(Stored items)
== Segment start ==

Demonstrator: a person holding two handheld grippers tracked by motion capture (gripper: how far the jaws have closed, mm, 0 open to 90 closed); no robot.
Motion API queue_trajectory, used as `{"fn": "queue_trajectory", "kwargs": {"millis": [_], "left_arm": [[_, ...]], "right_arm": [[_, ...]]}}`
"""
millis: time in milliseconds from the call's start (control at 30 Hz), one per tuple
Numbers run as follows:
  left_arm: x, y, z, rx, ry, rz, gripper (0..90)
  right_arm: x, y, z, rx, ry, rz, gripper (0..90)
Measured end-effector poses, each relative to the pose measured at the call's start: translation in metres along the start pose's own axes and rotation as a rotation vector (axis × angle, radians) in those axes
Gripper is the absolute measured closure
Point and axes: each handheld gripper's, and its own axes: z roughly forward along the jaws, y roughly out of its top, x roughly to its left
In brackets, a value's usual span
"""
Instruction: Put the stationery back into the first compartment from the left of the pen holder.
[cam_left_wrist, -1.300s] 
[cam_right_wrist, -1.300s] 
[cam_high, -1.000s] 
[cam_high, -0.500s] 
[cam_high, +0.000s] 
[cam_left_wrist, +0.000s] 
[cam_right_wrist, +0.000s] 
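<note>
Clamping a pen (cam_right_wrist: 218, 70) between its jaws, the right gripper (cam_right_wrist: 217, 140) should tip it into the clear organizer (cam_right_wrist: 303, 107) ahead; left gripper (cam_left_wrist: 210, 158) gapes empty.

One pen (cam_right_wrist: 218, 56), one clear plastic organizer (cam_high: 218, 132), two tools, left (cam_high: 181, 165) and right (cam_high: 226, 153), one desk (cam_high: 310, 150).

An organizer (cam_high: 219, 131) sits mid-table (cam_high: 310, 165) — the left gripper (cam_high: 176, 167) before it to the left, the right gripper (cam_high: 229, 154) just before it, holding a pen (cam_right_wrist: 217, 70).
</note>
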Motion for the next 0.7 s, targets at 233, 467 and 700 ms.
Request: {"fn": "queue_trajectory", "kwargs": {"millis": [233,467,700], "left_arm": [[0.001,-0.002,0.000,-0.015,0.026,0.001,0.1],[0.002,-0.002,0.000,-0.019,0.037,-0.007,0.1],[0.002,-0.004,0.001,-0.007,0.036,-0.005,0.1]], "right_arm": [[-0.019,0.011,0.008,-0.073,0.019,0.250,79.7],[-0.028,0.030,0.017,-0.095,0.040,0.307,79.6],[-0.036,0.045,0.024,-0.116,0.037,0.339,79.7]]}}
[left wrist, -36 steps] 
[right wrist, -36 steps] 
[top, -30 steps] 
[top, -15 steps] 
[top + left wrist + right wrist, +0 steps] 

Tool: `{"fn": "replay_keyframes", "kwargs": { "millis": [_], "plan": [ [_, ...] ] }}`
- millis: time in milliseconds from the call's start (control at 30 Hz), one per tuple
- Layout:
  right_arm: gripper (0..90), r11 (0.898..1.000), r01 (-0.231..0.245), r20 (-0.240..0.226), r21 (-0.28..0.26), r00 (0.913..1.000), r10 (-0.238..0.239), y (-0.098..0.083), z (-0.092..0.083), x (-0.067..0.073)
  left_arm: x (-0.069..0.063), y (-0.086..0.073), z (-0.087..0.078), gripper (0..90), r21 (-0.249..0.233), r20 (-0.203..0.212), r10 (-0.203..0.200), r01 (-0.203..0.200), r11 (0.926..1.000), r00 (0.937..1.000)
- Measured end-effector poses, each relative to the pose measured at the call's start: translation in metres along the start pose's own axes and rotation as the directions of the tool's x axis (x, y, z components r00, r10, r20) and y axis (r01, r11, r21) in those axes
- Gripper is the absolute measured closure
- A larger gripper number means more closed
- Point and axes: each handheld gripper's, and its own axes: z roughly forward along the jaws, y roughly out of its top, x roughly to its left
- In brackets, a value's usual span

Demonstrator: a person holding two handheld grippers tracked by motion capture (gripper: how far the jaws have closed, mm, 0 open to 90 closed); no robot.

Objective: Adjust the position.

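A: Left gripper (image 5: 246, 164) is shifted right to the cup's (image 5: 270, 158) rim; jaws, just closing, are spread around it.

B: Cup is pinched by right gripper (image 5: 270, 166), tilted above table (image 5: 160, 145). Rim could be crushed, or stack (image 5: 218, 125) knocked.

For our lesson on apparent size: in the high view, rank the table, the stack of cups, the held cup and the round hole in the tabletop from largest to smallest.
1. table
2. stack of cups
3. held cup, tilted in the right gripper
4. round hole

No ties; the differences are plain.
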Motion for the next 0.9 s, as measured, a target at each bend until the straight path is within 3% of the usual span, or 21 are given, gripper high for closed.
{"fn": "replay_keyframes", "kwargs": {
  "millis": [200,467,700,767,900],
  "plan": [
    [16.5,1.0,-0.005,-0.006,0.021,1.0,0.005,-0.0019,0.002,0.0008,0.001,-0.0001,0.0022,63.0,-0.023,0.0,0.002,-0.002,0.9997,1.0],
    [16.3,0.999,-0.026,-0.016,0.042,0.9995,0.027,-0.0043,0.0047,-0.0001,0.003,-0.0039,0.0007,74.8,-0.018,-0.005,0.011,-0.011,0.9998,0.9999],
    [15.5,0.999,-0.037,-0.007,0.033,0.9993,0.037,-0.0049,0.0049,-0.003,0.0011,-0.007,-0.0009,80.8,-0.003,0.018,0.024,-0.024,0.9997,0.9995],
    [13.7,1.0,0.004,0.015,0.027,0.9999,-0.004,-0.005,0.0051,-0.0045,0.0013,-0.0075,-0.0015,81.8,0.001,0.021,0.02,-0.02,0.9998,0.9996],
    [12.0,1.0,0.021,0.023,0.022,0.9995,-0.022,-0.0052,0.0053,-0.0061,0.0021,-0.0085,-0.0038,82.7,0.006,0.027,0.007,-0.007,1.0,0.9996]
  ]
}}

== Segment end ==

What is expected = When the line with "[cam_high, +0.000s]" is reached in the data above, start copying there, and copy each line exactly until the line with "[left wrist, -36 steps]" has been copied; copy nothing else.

Response box =
[cam_high, +0.000s] 
[cam_left_wrist, +0.000s] 
[cam_right_wrist, +0.000s] 
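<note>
Clamping a pen (cam_right_wrist: 218, 70) between its jaws, the right gripper (cam_right_wrist: 217, 140) should tip it into the clear organizer (cam_right_wrist: 303, 107) ahead; left gripper (cam_left_wrist: 210, 158) gapes empty.

One pen (cam_right_wrist: 218, 56), one clear plastic organizer (cam_high: 218, 132), two tools, left (cam_high: 181, 165) and right (cam_high: 226, 153), one desk (cam_high: 310, 150).

An organizer (cam_high: 219, 131) sits mid-table (cam_high: 310, 165) — the left gripper (cam_high: 176, 167) before it to the left, the right gripper (cam_high: 229, 154) just before it, holding a pen (cam_right_wrist: 217, 70).
</note>
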Motion for the next 0.7 s, targets at 233, 467 and 700 ms.
Request: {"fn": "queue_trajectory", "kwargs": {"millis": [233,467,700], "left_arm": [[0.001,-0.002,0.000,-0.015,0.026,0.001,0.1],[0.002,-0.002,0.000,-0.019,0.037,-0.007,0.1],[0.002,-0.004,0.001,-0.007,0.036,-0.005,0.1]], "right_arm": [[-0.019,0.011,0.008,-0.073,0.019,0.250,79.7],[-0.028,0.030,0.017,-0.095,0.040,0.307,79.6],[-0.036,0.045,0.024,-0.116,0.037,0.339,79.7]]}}
[left wrist, -36 steps] 

Nothing else remains to be done in this exercise.